最後の一夜のはずが、愛の証を身ごもりました~トツキトオカの切愛夫婦事情~
総務部やマーケティング部は、ガラスのパーティションの間仕切りで区切られている。私たち制作部とはワークスタイルが異なるので、コミュニケーションをとりつつもそれぞれが集中しやすくするためだ。

デスクに座っている増田(ますだ)総務部長に申請書を差し出すと、彼は眼鏡の奥の瞳を細めて「あー、はいはい」と微笑んだ。

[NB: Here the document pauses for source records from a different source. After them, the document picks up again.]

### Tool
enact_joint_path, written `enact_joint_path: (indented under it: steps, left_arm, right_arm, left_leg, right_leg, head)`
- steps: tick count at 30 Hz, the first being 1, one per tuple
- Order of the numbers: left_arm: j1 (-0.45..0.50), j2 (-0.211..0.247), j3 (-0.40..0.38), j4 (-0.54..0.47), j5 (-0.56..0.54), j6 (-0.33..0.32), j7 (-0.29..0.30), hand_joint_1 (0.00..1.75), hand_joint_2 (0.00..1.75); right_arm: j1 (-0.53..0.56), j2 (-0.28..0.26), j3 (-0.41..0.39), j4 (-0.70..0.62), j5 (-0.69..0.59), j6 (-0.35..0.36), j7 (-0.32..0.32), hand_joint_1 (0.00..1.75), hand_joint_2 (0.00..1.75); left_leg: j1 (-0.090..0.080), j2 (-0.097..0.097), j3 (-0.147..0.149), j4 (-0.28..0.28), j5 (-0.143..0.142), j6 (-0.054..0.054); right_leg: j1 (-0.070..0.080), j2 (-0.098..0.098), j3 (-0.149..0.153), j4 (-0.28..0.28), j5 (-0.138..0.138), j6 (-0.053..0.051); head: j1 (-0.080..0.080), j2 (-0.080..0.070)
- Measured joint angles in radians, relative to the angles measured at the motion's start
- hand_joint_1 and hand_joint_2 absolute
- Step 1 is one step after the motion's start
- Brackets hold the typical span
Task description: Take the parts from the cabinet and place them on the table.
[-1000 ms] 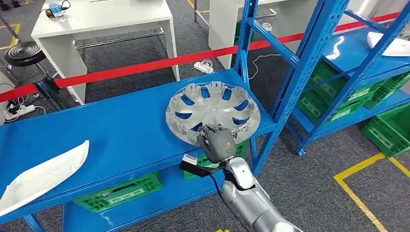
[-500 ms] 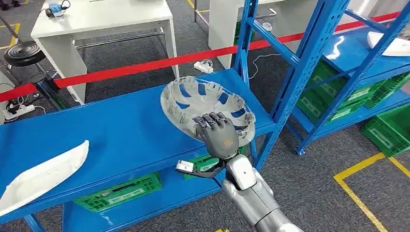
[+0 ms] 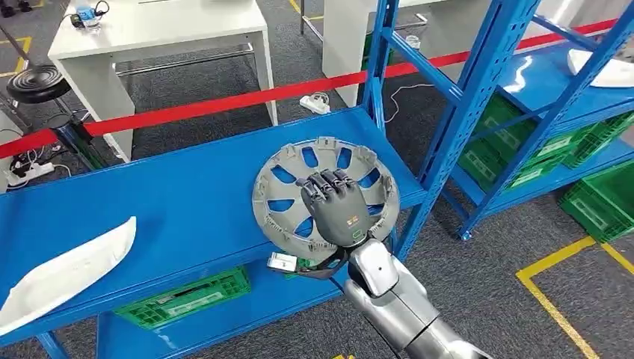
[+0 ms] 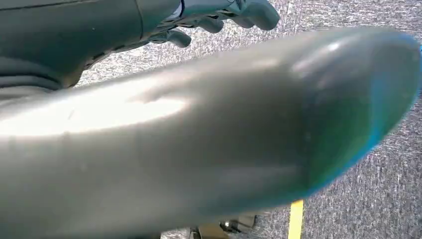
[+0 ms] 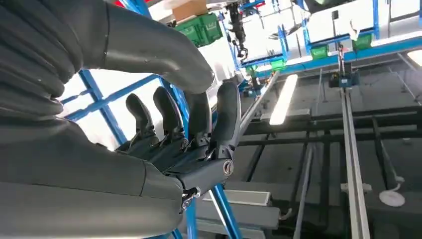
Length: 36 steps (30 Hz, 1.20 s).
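Left robot hand [image 3: 336, 209] gripping the round silver-grey plastic hubcap [image 3: 288, 183].
The hubcap is tilting under its curled fingers, over the blue metal cabinet shelf [image 3: 179, 202] lying beyond it; the right robot hand [image 5: 184, 144] is spreading its fingers, holding nothing.

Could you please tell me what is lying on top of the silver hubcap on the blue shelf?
The hand rests on the hubcap, fingers over its centre; that centre is covered, and only spokes and rim show around it.
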Motion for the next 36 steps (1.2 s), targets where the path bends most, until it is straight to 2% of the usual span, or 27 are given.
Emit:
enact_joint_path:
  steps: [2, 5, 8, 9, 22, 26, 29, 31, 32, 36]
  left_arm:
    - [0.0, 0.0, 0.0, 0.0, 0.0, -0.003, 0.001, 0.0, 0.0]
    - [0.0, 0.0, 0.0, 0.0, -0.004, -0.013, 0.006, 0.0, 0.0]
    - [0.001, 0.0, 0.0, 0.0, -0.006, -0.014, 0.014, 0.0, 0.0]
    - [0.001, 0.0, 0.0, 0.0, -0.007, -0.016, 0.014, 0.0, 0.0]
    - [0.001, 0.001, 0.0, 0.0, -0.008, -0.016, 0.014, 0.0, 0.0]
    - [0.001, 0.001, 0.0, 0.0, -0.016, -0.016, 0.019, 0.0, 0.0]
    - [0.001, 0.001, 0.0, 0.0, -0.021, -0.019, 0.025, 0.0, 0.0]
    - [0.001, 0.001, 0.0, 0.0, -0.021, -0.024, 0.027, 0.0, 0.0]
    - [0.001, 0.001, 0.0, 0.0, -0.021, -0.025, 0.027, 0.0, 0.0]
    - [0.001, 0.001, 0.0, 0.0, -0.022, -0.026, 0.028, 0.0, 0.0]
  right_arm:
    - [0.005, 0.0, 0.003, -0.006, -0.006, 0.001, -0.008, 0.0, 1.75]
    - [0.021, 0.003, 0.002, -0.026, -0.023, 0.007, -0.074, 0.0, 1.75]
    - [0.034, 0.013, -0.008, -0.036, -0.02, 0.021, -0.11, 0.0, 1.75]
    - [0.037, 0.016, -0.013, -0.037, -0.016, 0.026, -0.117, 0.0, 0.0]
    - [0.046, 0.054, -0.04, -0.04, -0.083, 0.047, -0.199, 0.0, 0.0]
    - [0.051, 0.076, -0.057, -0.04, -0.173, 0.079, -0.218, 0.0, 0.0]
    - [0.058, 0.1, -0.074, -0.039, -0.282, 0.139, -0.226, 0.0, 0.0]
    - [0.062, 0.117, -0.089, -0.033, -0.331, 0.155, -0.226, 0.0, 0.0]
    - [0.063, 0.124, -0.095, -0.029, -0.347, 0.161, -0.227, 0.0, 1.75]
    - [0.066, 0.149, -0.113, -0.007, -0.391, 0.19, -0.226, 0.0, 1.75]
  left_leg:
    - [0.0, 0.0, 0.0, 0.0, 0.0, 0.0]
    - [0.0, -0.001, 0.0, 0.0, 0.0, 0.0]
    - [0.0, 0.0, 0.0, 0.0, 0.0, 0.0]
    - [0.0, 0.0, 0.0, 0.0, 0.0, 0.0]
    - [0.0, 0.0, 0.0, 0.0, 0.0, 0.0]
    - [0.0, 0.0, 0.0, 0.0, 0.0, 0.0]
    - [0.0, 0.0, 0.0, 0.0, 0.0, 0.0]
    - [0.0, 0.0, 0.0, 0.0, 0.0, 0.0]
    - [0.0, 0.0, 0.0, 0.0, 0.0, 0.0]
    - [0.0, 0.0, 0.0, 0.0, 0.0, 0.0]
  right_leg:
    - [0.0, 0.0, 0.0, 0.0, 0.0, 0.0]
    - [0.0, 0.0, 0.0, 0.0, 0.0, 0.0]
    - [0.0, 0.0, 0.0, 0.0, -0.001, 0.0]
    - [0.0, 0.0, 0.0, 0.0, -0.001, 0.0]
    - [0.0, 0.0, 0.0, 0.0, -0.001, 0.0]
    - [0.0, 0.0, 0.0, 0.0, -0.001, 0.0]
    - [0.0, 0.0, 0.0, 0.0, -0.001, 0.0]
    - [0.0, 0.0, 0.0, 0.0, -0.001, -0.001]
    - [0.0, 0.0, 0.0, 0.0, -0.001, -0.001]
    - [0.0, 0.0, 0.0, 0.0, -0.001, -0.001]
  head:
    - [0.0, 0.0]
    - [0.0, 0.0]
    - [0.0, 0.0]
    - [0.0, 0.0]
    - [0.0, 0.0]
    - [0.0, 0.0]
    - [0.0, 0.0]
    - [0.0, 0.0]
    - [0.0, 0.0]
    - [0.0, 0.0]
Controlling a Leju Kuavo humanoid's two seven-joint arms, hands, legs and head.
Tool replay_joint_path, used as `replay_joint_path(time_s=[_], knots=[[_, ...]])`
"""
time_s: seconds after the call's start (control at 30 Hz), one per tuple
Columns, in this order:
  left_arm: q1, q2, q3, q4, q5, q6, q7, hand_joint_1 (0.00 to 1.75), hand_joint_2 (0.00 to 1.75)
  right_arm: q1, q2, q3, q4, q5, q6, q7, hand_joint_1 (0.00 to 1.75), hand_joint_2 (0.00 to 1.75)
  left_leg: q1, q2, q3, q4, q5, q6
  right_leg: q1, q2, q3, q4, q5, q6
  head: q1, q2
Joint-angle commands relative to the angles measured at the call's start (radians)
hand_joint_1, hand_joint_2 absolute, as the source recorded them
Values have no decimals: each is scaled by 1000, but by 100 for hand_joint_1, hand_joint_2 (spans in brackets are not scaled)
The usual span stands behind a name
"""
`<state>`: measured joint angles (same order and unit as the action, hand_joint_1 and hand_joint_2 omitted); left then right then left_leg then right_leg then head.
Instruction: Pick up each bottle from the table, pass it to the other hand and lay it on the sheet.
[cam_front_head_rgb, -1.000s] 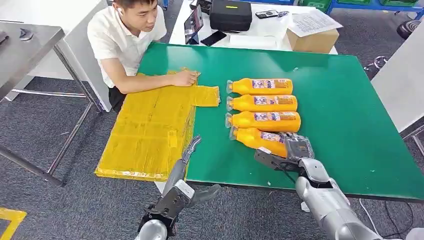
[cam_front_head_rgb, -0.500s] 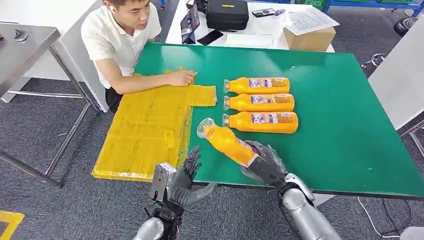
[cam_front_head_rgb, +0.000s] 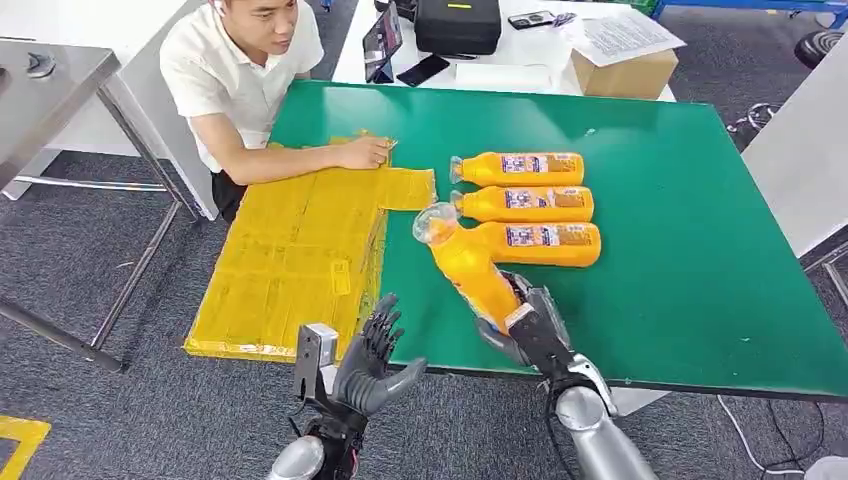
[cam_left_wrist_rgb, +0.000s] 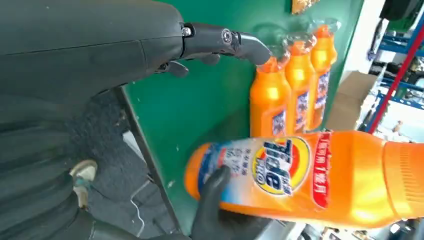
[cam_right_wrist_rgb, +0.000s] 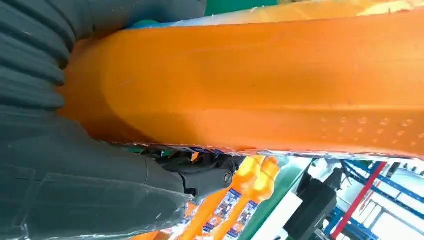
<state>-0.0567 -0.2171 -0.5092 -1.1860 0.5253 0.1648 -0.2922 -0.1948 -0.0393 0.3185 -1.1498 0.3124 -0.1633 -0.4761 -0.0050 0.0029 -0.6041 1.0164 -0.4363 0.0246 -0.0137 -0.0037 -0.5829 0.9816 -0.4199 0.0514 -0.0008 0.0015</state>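
Gripping a lifted bottle (cam_front_head_rgb: 470, 266) over the table's near edge, right hand (cam_front_head_rgb: 530, 330); left hand (cam_front_head_rgb: 372, 355) empty, fingers spread.

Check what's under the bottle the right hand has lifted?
Under the lifted bottle, held by the right hand, lies bare green table and the neck end of the nearest lying bottle. Its cap is covered.

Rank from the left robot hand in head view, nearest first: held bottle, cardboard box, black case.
1. Held bottle, just right of the left robot hand, gripped by the right robot hand.
2. Black case, far table, centre.
3. Cardboard box, far right.
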Motion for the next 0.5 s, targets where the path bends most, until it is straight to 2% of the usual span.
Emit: replay_joint_path(time_s=[0.03, 0.1, 0.27, 0.5], knots=[[-21, 38, -30, -57, -1, 8, -18, 0, 175, -9, 51, 36, 80, 8, -1, -9, 175, 175, 1, 1, 4, -1, -1, -2, 1, 1, 3, -1, -1, -2, 0, 0], [-25, 35, -32, -84, -25, 17, -53, 0, 175, -17, 53, 87, 106, 36, 13, 0, 173, 175, 1, 1, 3, -1, -1, -2, 1, 1, 2, -1, -1, -2, 0, 0], [-67, 30, -47, -23, -29, 24, 3, 0, 175, -47, 79, 205, 150, 132, -23, -15, 175, 175, 1, 3, 3, -1, -1, -2, 1, 3, 2, -1, 0, -2, 0, 0], [-145, -1, -41, 121, 5, 35, -12, 0, 175, -34, 62, 333, 29, 194, -109, -18, 175, 175, 1, 1, 2, 0, -1, -2, 1, 2, 2, 0, 0, -2, 0, 0]])
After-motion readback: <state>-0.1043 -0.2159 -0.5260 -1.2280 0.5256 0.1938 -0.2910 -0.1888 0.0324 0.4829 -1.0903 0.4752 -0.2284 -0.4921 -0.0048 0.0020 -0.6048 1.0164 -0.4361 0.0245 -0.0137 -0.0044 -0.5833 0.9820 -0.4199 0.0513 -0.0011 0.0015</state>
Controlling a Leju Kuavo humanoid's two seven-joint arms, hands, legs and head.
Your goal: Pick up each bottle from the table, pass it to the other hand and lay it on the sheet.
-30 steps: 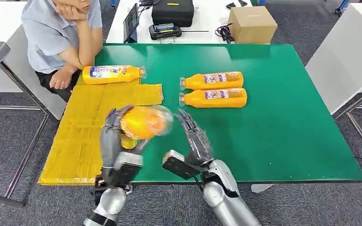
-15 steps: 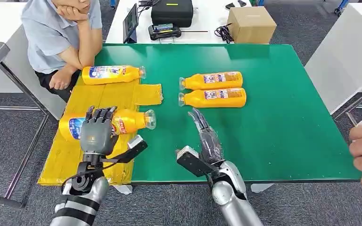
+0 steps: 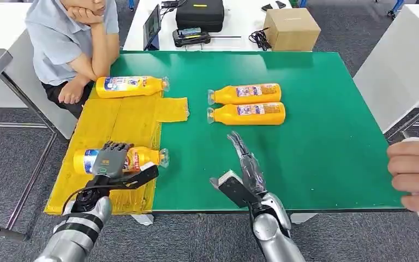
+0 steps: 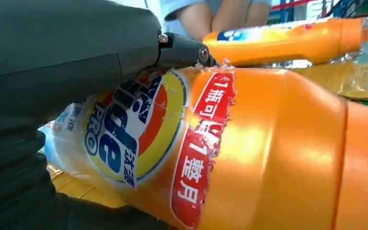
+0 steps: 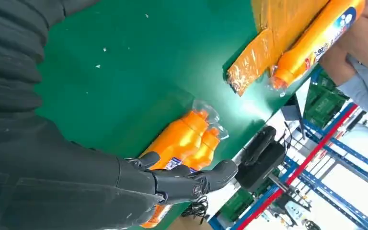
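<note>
Change: since half a second ago I see the left hand (image 3: 109,158) has come down toward the near edge with its bottle, which now lies lower on the sheet; the right hand has drawn slightly nearer the table edge, and a person's hand (image 3: 414,174) has come further in at 3 o'clock.
Left hand: my left wrist view shows its dark fingers (image 4: 52,57) wrapped over the labelled body of the held bottle (image 3: 123,160), so it grips the bottle from above.
Held bottle: orange, lying on its side on the yellow sheet (image 3: 103,125) at about 8 o'clock on the table, cap pointing toward 3 o'clock.
Right hand: the right hand (image 3: 245,161) hovers over the green table (image 3: 327,153) near 6 o'clock, fingers stretched straight and apart, holding nothing.
Far bottle on sheet: a second bottle (image 3: 131,86) lies on its side at the sheet's far edge, about 11 o'clock, cap toward 3 o'clock.
Waiting bottles: a pair of bottles (image 3: 246,103) lies side by side, touching, just past the table's centre toward 12 o'clock, caps pointing toward 9 o'clock.
Seated person: a person (image 3: 71,38) in a blue shirt sits at the table's far left corner, forearm just beside the far bottle.
Behind the table: a cardboard box (image 3: 292,27) and a black case (image 3: 199,13) sit on a white table at 12 o'clock.
</note>
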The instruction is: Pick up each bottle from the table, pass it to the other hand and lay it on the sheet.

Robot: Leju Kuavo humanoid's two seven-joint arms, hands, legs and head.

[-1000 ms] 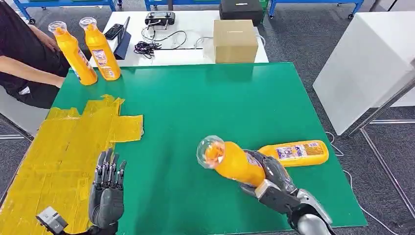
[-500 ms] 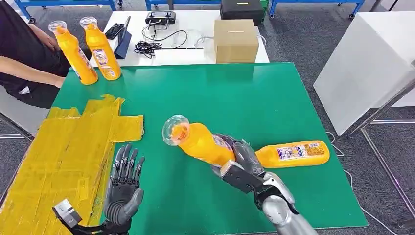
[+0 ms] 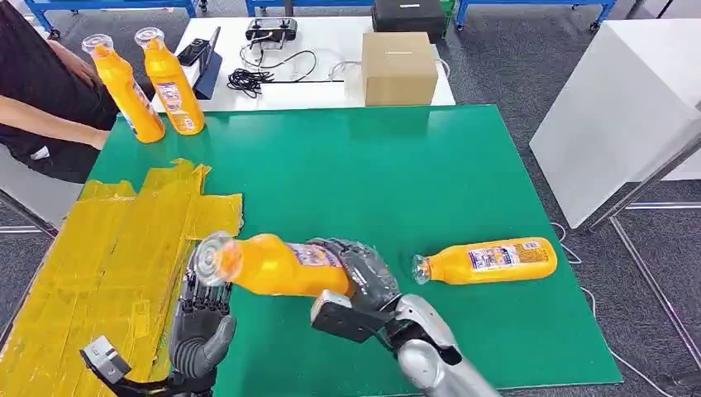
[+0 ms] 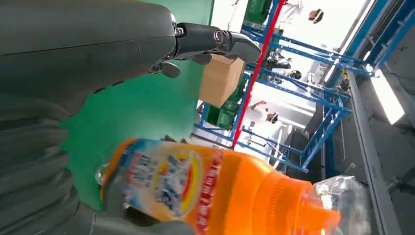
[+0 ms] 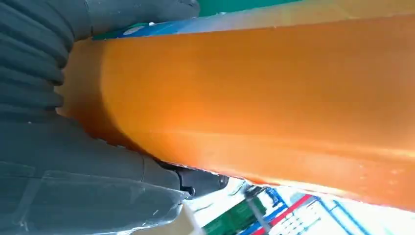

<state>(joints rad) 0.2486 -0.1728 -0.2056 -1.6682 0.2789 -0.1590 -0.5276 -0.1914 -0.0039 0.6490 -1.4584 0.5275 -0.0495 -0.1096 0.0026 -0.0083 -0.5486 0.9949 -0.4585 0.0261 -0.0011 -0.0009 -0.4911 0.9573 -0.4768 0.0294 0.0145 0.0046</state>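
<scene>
Orange plastic detergent bottle (image 3: 277,265), gripped at its base by the right hand (image 3: 364,277), meets the spread, empty left hand (image 3: 202,318); release only once the left hand's fingers close.

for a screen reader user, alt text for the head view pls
The right hand holds an orange bottle sideways over a green table, its cap at the raised left hand. Another bottle lies right; a yellow sheet left.

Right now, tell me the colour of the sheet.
Yellow sheet, clearest in the head view.
</scene>
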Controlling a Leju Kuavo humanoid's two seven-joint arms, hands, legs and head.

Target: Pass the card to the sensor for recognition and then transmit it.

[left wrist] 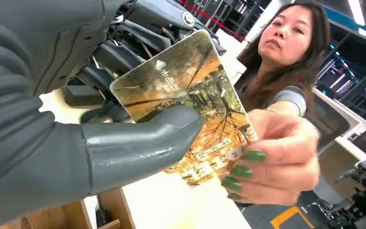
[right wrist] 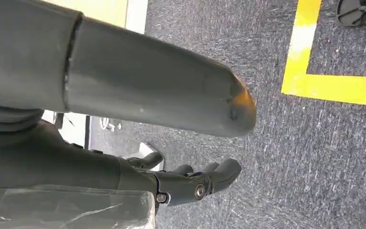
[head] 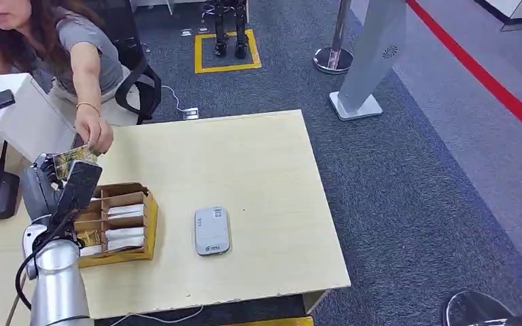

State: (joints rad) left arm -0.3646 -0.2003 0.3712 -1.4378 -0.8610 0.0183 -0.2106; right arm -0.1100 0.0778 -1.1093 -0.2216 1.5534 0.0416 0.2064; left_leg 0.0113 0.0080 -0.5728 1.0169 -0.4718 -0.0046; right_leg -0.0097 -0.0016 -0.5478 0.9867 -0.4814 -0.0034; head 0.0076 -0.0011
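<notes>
the robot's left hand (left wrist: pixel 124 143) pinches a glossy plastic card printed with an autumn tree scene (left wrist: pixel 190 100), the thick grey thumb pressed across its face and the darker fingers behind it. the card sits raised above the table's far left corner, at about ten o'clock from the white rounded-rectangle sensor (head: pixel 212 231) lying flat on the pale wooden table (head: pixel 258 170). a person's hand with green-painted nails (left wrist: pixel 271 162) grips the card's free end, so both hands hold it at once; this looks like the handover step, with the card offered outward so its loose half is easy to take.

from the head view, the left hand (head: pixel 61 180) is lifted just past the brown cardboard divider box (head: pixel 119 221), which holds more cards in its slots and stands at nine o'clock from the sensor, within easy reach for picking. the person leans in from a seat at eleven o'clock.

the right hand (right wrist: pixel 190 183) hangs over grey carpet, fingers loosely curled and holding nothing, apparently kept out of the way.

judging from this, the remaining move is for the left hand to loosen its pinch once the person's grip is firm.
</notes>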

「ありがとう。育休も取るよね? その申請書もまた出してね。早い分には構わないから」
「わかりました。お願いします」


和やかな雰囲気に癒されつつ、私は頭を下げた。

増田部長は、今年の春に本社のエムベーシックから出向してきた三十代後半の男性。爽やかな笑顔がデフォルトで実年齢よりも若く見え、人当たりのいい性格なので、皆から慕われているのだ。

彼は申請書をファイルに入れ、思い出したように問いかける。


「あと、高海くんに聞きたいことがあるんだけどいるかな? さっきから姿が見えなくて」


高海の名前が出されただけで内心ドキリとするも、いたって平静に答える。